Friday, May 24, 2013

Reflections on a "Do It Now" Retirement

Do it now! -- Duane Comport (1923-2012)
Many other people have no doubt said this, but my dad made the biggest impression on me with these words.
Three years ago, I made the decision to retire. Although I'd been debating with myself for several years, in the end, deciding to retire was easy. We'd done the spreadsheets to know I could retire. Then my mom got sick, which meant I should retire. And her illness also revealed to me how much I wanted to retire. I no longer loved my job. And I had no stomach for walking the tightrope between personal and professional life that I had accomplished so successfully (most of the time) when raising my kids. I didn't feel I had the energy to do that with an ailing mom and a no longer "do it now" dad. So, retire I did. For such a momentous decision, it was ultimately made in "Do it now!" style.
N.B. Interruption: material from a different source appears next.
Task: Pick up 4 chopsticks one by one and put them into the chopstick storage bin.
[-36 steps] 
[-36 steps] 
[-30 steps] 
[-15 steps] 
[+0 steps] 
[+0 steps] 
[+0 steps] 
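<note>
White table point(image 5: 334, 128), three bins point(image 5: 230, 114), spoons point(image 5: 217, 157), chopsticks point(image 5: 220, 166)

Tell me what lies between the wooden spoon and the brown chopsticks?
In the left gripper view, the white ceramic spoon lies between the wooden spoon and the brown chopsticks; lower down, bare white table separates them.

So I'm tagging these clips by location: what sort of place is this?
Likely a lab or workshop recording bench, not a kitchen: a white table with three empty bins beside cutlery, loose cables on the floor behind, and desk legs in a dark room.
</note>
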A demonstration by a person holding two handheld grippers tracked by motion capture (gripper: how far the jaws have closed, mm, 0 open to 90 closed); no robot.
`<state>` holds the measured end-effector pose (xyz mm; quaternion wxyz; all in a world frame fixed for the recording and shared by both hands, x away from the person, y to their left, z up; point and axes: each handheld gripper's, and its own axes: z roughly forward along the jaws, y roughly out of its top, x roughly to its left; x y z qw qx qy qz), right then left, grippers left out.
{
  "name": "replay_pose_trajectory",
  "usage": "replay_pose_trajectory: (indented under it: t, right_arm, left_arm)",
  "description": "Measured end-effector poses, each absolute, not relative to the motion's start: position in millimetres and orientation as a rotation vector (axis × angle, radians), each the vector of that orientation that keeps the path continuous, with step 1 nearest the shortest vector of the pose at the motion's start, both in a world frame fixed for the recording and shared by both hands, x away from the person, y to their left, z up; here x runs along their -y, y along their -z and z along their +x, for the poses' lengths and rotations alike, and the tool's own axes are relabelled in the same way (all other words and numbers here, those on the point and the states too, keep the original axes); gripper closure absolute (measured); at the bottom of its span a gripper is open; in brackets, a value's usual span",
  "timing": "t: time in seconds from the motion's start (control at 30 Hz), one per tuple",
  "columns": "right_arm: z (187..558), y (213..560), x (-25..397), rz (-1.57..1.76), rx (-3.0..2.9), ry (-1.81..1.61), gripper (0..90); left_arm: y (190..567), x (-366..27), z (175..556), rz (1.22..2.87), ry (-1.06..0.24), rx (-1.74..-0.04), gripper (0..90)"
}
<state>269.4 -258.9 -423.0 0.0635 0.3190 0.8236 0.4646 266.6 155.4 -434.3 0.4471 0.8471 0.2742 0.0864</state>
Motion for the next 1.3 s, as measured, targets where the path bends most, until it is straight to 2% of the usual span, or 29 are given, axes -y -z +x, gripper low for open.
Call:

Fortunately, my mom's illness proved to be symptom-free for quite a long time. It got her in the end, in February of 2012, but until the last two months, she was relatively healthy and mentally as sharp as ever. So I had the luxury of learning to be retired and doing all the things I wanted to do, more or less, while still spending time with my parents.

That's where the "do it now" dilemma of retirement comes in. I've discovered in my almost three years of "leisure" that retirement is its own kind of balancing act -- teetering between "I should" and "why should I?" 
 

Without the daily grind and monster to-do list, life becomes a wonderful and scary blank slate. A retiree's to-do list becomes mostly a list of your own making, with your own idiosyncratic priorities. And things that you thought you would do, such as writing regular blog posts, somehow keep getting shuffled to the bottom of the list.

I recently took a fun class -- at least fun for a "writing nerd" like me. The class reminded me of how much I love to write, which I know is hard to believe because most people hate to write. I also started reading the wonderfully funny book Eats, Shoots and Leaves. I found myself saying over and over "I wish I'd written that." So I'm determined to give it a whirl. I'm not completely sure what my "voice" will be. But here I am... Just Jelan.